The response should consist of every line below, unchanged.

────────────────

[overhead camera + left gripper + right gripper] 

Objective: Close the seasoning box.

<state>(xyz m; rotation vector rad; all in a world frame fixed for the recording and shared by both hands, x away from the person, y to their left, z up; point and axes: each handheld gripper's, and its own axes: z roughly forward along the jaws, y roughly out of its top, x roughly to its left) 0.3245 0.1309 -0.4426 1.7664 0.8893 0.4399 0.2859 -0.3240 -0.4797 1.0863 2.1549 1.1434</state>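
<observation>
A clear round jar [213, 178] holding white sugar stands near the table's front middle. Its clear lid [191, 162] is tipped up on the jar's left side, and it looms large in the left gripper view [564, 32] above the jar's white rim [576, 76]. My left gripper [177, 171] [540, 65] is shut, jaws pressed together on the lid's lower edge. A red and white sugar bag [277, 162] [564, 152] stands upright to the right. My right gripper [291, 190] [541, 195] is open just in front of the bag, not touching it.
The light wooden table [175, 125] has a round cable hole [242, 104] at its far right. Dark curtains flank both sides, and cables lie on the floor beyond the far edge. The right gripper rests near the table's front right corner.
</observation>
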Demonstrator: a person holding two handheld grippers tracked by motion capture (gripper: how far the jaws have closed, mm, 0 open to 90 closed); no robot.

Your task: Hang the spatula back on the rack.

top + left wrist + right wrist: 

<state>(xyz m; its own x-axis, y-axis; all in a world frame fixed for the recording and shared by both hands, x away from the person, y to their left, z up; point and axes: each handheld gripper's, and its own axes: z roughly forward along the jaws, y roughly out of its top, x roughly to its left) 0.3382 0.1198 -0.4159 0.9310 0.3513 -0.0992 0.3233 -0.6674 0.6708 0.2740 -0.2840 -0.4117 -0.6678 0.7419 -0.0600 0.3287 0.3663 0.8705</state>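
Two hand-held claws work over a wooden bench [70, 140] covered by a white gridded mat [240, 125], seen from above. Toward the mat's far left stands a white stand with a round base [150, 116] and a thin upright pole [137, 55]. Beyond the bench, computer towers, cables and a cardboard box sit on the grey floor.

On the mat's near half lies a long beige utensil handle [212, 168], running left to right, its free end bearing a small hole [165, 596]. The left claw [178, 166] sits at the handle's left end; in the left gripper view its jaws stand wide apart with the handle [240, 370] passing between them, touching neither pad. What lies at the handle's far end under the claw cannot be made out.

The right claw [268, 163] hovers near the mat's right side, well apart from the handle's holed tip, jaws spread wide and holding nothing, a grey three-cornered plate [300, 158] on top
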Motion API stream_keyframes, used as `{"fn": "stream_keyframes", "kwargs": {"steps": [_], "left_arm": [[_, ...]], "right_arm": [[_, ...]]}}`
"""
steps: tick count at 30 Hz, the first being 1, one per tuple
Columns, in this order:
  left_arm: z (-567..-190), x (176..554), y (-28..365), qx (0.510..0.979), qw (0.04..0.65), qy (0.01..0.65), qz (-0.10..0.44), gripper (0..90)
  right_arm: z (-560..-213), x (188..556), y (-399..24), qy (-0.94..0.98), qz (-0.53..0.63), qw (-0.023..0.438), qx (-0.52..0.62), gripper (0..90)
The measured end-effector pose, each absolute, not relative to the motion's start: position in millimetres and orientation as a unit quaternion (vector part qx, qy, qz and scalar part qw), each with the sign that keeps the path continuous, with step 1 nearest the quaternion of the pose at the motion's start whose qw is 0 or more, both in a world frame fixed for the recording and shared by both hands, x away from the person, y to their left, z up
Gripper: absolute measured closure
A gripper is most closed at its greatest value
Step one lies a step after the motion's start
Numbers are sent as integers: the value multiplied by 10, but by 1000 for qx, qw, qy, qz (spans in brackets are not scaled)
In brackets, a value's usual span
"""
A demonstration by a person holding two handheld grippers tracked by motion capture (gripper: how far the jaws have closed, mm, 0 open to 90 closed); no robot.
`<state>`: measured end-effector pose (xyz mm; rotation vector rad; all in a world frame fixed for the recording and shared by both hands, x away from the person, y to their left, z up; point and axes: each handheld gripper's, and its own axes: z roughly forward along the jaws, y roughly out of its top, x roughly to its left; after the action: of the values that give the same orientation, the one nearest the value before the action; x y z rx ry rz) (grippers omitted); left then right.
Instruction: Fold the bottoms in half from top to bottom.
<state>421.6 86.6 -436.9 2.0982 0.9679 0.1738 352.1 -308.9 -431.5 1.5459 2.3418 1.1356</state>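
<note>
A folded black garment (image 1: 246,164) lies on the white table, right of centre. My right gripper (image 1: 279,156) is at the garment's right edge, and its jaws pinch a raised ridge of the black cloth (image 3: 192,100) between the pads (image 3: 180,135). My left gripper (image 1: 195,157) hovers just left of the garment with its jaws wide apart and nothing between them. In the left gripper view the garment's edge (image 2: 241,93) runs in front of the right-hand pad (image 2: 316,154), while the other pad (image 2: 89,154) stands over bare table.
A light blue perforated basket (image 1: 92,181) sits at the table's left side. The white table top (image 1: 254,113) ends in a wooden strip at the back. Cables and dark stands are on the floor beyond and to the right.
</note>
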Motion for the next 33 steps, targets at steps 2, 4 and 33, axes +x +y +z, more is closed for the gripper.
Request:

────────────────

» Answer
[overhead camera + left gripper + right gripper] 

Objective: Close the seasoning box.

<state>(xyz m; rotation vector rad; all in a world frame fixed for the recording and shared by both hands, x away from the person, y to their left, z up; point and axes: each handheld gripper's, and its own axes: z roughly forward along the jaws, y roughly out of its top, x roughly to its left) 0.3245 0.1309 -0.4426 1.7664 0.8893 0.4399 0.2859 -0.3240 -0.4797 1.0863 2.1549 1.1434</state>
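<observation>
A clear round jar [213, 178] holding white sugar stands near the table's front middle. Its clear lid [191, 162] is tipped up on the jar's left side, and it looms large in the left gripper view [564, 32] above the jar's white rim [576, 76]. My left gripper [177, 171] [540, 65] is shut, jaws pressed together on the lid's lower edge. A red and white sugar bag [277, 162] [564, 152] stands upright to the right. My right gripper [291, 190] [541, 195] is open just in front of the bag, not touching it.
The light wooden table [175, 125] has a round cable hole [242, 104] at its far right. Dark curtains flank both sides, and cables lie on the floor beyond the far edge. The right gripper rests near the table's front right corner.
</observation>
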Demonstrator: a person holding two handheld grippers tracked by motion capture (gripper: how far the jaws have closed, mm, 0 open to 90 closed); no robot.

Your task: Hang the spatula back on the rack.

top + left wrist + right wrist: 

<state>(xyz m; its own x-axis, y-axis; all in a world frame fixed for the recording and shared by both hands, x away from the person, y to their left, z up; point and axes: each handheld gripper's, and its own axes: z roughly forward along the jaws, y roughly out of its top, x roughly to its left) 0.3382 0.1198 -0.4159 0.9310 0.3513 -0.0992 0.3233 -0.6674 0.6708 0.2740 -0.2840 -0.4117 -0.6678 0.7419 -0.0600 0.3287 0.3663 0.8705</state>
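Two hand-held claws work over a wooden bench [70, 140] covered by a white gridded mat [240, 125], seen from above. Toward the mat's far left stands a white stand with a round base [150, 116] and a thin upright pole [137, 55]. Beyond the bench, computer towers, cables and a cardboard box sit on the grey floor.

On the mat's near half lies a long beige utensil handle [212, 168], running left to right, its free end bearing a small hole [165, 596]. The left claw [178, 166] sits at the handle's left end; in the left gripper view its jaws stand wide apart with the handle [240, 370] passing between them, touching neither pad. What lies at the handle's far end under the claw cannot be made out.

The right claw [268, 163] hovers near the mat's right side, well apart from the handle's holed tip, jaws spread wide and holding nothing, a grey three-cornered plate [300, 158] on top
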Motion API stream_keyframes, used as `{"fn": "stream_keyframes", "kwargs": {"steps": [_], "left_arm": [[_, ...]], "right_arm": [[_, ...]]}}`
"""
steps: tick count at 30 Hz, the first being 1, one per tuple
Columns, in this order:
  left_arm: z (-567..-190), x (176..554), y (-28..365), qx (0.510..0.979), qw (0.04..0.65), qy (0.01..0.65), qz (-0.10..0.44), gripper (0..90)
  right_arm: z (-560..-213), x (188..556), y (-399..24), qy (-0.94..0.98), qz (-0.53..0.63), qw (-0.023..0.438), qx (-0.52..0.62), gripper (0..90)
The measured end-effector pose, each absolute, not relative to the motion's start: position in millimetres and orientation as a unit quaternion (vector part qx, qy, qz and scalar part qw), each with the sign that keeps the path continuous, with step 1 nearest the quaternion of the pose at the motion's start whose qw is 0 or more, both in a world frame fixed for the recording and shared by both hands, x away from the person, y to their left, z up
Gripper: absolute measured closure
A gripper is most closed at its greatest value
Step one lies a step after the motion's start
Numbers are sent as integers: the value multiplied by 10, but by 1000 for qx, qw, qy, qz (spans in brackets are not scaled)
In brackets, a value's usual span
"""
A demonstration by a person holding two handheld grippers tracked by motion capture (gripper: how far the jaws have closed, mm, 0 open to 90 closed); no robot.
`<state>`: measured end-effector pose (xyz mm; rotation vector rad; all in a world frame fixed for the recording and shared by both hands, x away from the person, y to their left, z up; point and axes: each handheld gripper's, and its own axes: z roughly forward along the jaws, y roughly out of its top, x roughly to its left; after the action: of the values that give the same orientation, the one nearest the value before the action; x y z rx ry rz) (grippers omitted); left then right.
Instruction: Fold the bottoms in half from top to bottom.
<state>421.6 86.6 -436.9 2.0982 0.9679 0.1738 352.1 -308.9 -431.5 1.5459 2.3418 1.1356</state>
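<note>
A folded black garment (image 1: 246,164) lies on the white table, right of centre. My right gripper (image 1: 279,156) is at the garment's right edge, and its jaws pinch a raised ridge of the black cloth (image 3: 192,100) between the pads (image 3: 180,135). My left gripper (image 1: 195,157) hovers just left of the garment with its jaws wide apart and nothing between them. In the left gripper view the garment's edge (image 2: 241,93) runs in front of the right-hand pad (image 2: 316,154), while the other pad (image 2: 89,154) stands over bare table.
A light blue perforated basket (image 1: 92,181) sits at the table's left side. The white table top (image 1: 254,113) ends in a wooden strip at the back. Cables and dark stands are on the floor beyond and to the right.
</note>
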Motion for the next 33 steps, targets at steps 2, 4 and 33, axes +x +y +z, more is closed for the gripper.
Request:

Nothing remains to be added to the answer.